Despite this cultural nexus, migrants run the risk of encountering xenophobic resistance both at work and in the community. They suffer silently for fear of approaching law enforcement agencies because anti-migrant tendencies run deep within the police force and in government departments.

Cold comfort


In 2008, South Africa was shocked by the violence that swept the country when locals attacked black people from other African countries. The “makwerekwere”, the attackers alleged, were “stealing” locals' jobs, women, houses and were a drain on scarce resources.
Analysts attributed the violence to a number of factors ranging from a “third force”, an influx of “illegal immigrants”, poor border controls, changes in the national political leadership, rising food and commodity prices and poor service delivery.
But the main factor appeared to be local leadership either encouraging xenophobia or failing to prevent it.

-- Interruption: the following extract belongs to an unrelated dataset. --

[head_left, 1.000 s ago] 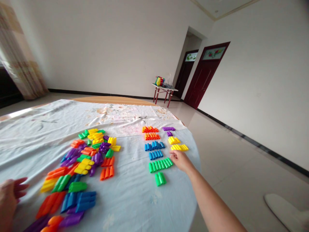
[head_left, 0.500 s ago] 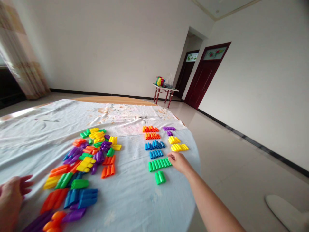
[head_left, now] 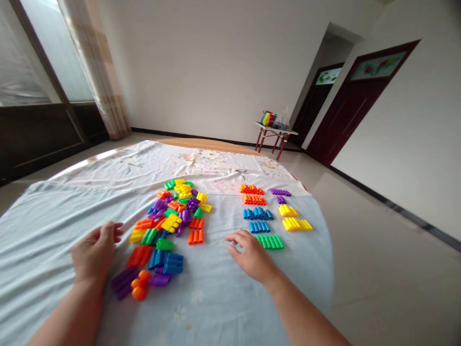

Following a fresh episode of xenophobic violence in October 2009 - when an estimated 2 000 Zimbabwean migrant farm workers were forced out of their shacks at De Doorns by bands of locals - an African National Congress (ANC) councillor for the area was fingered for fanning the attacks.
Isolated incidents of violence against black Africans have been reported countrywide since the end of the football World Cup in July. The government has vehemently refused to acknowledge that the violence was inspired by xenophobia, arguing instead that it was the handiwork of common criminals.
This is cold comfort though for migrants like Grace Matenhese who was chased out of her corrugated iron and board shack along with her infant child in the dead of night at De Doorns. “Being a single mother in a foreign country is not easy at the best of times, but it is even harder now that we have been deprived of our livelihood.”
Like the majority of aspiring African migrants seeking low-skilled work, Matenhese failed at the first hurdle in her attempts to acquire a work permit. Consequently, she lives under the perpetual threat of deportation, violence and exploitation because of her status as an “illegal foreigner”.